Human composting, also known as Natural Organic Reduction (NOR), is one of the most eco-friendly body disposal options in that between .84 and 1.4 metric tons of carbon dioxide are prevented from entering the atmosphere per composted body.

3 Body Donation


Rather than an immediate return to nature, body donation is another after-death, body option. This is different to organ donation because organ donation refers to donating specific parts of the body— such as heart, lungs, kidney, corneas, skin, etc..— directly to another person in order to save or enhance their life, whereas full body donation refers to donating your full body to a medical institute for research and educational purposes. This can still be life saving as information gleaned through research can be used to refine medical techniques and information that students learn through working on cadavers (corpses) factors into their understanding of human bodies when working on future live patients.
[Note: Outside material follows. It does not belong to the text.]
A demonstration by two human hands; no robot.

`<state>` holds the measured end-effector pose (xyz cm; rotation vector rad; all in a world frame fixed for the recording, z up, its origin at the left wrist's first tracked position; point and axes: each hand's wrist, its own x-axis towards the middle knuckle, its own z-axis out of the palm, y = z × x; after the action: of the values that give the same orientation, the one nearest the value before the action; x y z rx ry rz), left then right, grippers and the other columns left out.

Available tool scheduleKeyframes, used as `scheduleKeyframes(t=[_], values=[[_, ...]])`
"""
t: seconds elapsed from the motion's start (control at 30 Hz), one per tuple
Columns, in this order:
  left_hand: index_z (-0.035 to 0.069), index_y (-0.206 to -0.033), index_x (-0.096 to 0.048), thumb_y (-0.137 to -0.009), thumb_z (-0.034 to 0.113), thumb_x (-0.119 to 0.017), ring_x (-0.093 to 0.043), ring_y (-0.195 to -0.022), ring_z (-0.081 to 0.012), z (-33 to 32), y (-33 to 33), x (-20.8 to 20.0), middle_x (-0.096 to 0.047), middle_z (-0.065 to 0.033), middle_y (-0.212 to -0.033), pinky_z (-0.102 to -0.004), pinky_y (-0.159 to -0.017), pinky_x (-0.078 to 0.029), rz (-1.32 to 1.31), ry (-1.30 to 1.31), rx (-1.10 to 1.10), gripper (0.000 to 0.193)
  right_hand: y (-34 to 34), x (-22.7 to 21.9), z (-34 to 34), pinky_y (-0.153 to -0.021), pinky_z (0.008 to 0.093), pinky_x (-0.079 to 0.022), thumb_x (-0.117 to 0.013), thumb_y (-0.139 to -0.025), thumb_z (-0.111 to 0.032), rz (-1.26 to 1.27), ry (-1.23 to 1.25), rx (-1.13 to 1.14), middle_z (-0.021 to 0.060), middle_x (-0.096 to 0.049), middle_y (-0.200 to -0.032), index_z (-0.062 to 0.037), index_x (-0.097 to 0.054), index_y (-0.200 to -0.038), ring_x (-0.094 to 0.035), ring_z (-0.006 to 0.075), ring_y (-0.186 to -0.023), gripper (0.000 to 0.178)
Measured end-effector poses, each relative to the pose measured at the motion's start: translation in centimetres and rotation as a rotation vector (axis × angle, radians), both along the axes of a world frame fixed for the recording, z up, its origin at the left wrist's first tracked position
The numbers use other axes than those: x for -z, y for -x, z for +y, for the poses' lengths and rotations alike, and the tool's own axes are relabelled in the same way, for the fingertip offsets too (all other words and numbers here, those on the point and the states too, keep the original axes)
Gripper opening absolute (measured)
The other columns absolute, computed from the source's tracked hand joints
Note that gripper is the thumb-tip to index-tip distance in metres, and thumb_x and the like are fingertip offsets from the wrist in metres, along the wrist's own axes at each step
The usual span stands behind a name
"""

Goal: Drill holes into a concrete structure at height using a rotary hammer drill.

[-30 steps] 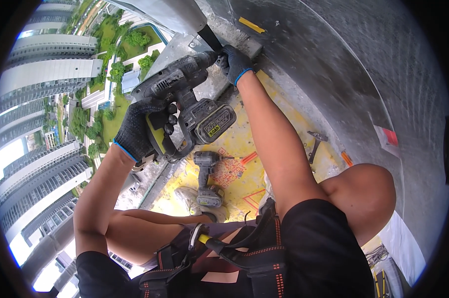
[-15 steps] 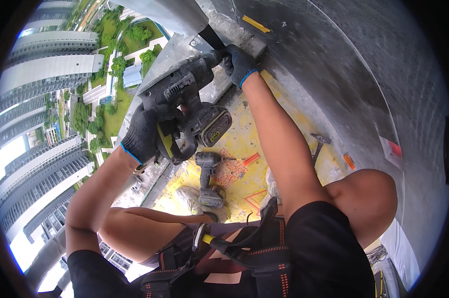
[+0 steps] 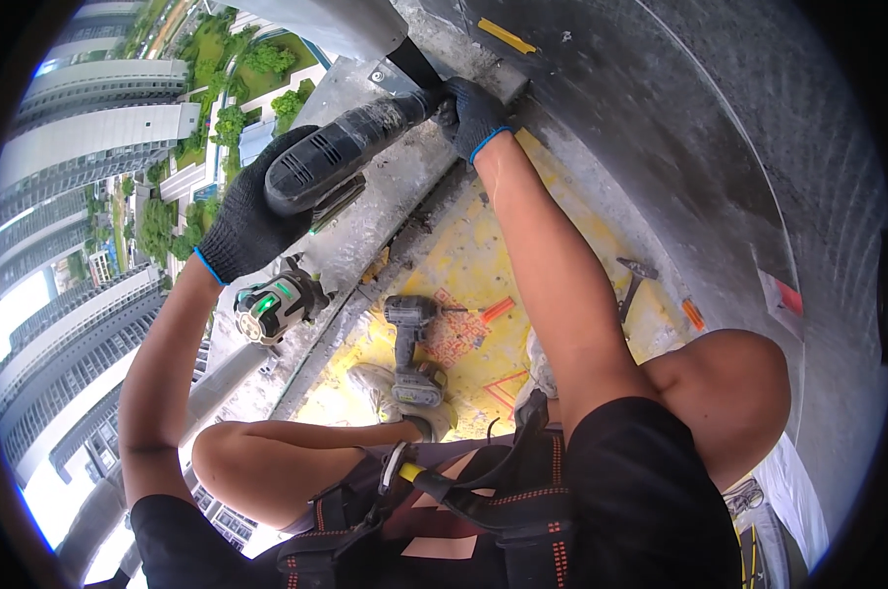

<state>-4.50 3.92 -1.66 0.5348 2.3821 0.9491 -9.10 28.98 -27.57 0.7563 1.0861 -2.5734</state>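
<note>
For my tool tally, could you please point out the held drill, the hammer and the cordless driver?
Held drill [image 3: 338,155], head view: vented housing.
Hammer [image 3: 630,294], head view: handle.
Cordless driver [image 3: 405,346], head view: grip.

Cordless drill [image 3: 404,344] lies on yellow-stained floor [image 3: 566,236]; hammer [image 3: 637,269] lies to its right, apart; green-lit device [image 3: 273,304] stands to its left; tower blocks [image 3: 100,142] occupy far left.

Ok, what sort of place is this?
Likely a building site high up: a dusty power tool in the left hand, a cordless driver on the yellow floor, and trees seen from above.
</note>
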Motion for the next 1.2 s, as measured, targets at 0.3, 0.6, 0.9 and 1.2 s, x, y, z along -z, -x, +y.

You should sign-up with an organization before you die as some organizations will only accept bodies if it was stipulated by the donor before death, not by their family after their death. Unlike with organ donation, there is not a nationwide database that coordinates donations, but you can research set organizations that align with what you are looking for. You can look into your state’s anatomical board or individual medical institutions. When you donate your body to science, it is important to note that you don’t necessarily get to choose exactly what happens with your body. It could become a cadaver used by medical students or used in crash dummy testing research or used for plastic surgery practice or used for forensics research or many other possibilities.

Most people are eligible for body donation, save for certain circumstances including recent surgeries, infectious diseases, or extreme obesity or emaciation. In addition to contributing toward potentially life-saving research, body donation is easier on the budget than traditional burials. It is usually free, save for minimal transportation charges.

2 Cryonics

Have you ever dreamed of coming back to life decades or centuries into the future? If so, cryonics might be the answer for you. Although, it is said to be more pseudoscientific than scientific, so your journey to the future may end in a -320 Fahrenheit metal tank. Cryonics is the process of storing human bodies at very low temperatures with the hope that science will advance enough to reanimate the corpse in the future. When you die, your body is stabilized and packed with ice until you are transported to a cryonic facility where you are injected with a chemical mixture called a cryoprotectant — a human antifreeze. This protects organs from ice formation at extremely low temperatures, and, instead, puts cells in suspended animation.

This is a pricey post-death option as it can cost up to $150,000 for full body preservation. However, if you are more frugal and not too attached to your body from the neck down, you can pay $50,000 to preserve your head. Some people believe future technology will be able to regenerate the rest of the body. As of 2021, there are only about 1,700 people who have chosen this route.

1 Eternal Reef

Finally, an Eternal Reef is another Green Burial-certified option for your body after death, particularly if you prefer an aquatic send-off to a terrestrial one. An Eternal Reef is a human-made reef that replicates the marine environment. Cremated remains are blended into an environmentally safe, marine-grade concrete reef ball. Families are permitted to help mix the remains into the concrete as well as to personalize the reefs in other ways (i.e., handprints and written messages). These reef balls are then permanently placed in permitted ocean locations to become part of already existing reefs, thereby strengthening the ocean’s waning reef systems.

Prices vary depending on the size of the reef ball from $3,000 up to $6,500.